Task objective
Below is a listing; restate from it, character for character, the lines beginning at the line holding "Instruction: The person" and ending at the line holding "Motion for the", both included.

==========

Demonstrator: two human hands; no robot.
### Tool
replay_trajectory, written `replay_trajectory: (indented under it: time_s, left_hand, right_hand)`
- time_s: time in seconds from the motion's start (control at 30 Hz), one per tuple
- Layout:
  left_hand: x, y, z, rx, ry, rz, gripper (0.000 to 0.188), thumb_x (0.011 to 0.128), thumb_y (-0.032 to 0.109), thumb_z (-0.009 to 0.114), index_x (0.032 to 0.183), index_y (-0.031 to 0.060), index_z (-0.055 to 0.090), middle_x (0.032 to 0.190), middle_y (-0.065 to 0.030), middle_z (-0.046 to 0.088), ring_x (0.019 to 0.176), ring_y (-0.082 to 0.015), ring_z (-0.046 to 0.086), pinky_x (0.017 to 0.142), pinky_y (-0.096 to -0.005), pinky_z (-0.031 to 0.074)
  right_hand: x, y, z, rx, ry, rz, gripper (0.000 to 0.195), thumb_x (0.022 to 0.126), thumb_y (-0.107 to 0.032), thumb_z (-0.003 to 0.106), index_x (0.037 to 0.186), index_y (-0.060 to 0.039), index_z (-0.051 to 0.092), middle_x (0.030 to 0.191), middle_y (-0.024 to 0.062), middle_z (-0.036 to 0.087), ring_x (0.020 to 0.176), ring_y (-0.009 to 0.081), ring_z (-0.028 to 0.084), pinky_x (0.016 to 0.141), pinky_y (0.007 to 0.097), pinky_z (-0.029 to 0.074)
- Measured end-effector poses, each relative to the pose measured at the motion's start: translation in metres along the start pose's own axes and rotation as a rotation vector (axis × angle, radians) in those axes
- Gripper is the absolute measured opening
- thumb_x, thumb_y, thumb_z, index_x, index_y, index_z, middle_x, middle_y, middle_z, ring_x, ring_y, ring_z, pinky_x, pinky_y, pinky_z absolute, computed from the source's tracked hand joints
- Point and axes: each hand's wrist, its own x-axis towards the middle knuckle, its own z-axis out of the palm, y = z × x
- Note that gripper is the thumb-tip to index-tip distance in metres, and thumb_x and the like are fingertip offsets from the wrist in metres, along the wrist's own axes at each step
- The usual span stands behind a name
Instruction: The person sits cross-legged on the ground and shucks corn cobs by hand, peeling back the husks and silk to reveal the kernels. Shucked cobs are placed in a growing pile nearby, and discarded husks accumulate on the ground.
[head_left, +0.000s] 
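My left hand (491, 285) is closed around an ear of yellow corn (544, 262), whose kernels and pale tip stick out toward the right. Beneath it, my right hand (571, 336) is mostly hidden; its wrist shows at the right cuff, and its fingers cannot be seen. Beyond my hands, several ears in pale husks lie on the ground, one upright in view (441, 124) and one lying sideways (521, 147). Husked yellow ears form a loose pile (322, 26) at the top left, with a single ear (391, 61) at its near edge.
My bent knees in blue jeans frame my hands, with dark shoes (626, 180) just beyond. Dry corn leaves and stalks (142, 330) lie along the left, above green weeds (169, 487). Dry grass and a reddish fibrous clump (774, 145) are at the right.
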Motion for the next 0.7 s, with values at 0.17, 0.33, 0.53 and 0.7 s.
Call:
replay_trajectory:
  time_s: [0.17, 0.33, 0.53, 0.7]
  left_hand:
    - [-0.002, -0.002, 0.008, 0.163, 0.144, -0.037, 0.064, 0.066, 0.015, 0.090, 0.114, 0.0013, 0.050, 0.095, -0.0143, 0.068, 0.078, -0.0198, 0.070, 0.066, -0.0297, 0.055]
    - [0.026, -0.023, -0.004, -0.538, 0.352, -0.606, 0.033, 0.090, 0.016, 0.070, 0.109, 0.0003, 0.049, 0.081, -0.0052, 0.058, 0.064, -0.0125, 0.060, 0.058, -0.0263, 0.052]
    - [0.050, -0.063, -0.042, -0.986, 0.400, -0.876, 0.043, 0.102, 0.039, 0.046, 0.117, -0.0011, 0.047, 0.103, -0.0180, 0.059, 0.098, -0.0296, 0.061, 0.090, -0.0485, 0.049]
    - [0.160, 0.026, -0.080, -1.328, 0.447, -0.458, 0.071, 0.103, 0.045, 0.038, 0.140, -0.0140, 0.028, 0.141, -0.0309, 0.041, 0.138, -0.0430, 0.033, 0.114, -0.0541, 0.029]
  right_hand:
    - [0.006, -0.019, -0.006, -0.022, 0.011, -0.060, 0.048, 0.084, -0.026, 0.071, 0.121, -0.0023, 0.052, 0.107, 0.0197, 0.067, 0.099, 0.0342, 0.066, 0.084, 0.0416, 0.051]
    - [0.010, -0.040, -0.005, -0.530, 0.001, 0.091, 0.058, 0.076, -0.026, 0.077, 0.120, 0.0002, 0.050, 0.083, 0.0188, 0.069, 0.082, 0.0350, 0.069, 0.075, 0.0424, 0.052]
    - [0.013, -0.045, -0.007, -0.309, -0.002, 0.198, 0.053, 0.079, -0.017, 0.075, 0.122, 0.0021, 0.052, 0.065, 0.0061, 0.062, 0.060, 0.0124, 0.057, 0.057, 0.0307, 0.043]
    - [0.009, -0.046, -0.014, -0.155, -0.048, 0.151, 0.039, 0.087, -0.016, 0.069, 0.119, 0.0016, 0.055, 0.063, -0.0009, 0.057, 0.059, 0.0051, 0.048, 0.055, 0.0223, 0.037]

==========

Exercise result
Instruction: The person sits cross-legged on the ground and shucks corn cobs by hand, peeling back the husks and silk to reveal the kernels. Shucked cobs are placed in a growing pile nearby, and discarded husks accumulate on the ground.
[head_left, +0.000s] 
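My left hand (491, 285) is closed around an ear of yellow corn (544, 262), whose kernels and pale tip stick out toward the right. Beneath it, my right hand (571, 336) is mostly hidden; its wrist shows at the right cuff, and its fingers cannot be seen. Beyond my hands, several ears in pale husks lie on the ground, one upright in view (441, 124) and one lying sideways (521, 147). Husked yellow ears form a loose pile (322, 26) at the top left, with a single ear (391, 61) at its near edge.
My bent knees in blue jeans frame my hands, with dark shoes (626, 180) just beyond. Dry corn leaves and stalks (142, 330) lie along the left, above green weeds (169, 487). Dry grass and a reddish fibrous clump (774, 145) are at the right.
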Motion for the next 0.7 s, with values at 0.17, 0.33, 0.53 and 0.7 s.

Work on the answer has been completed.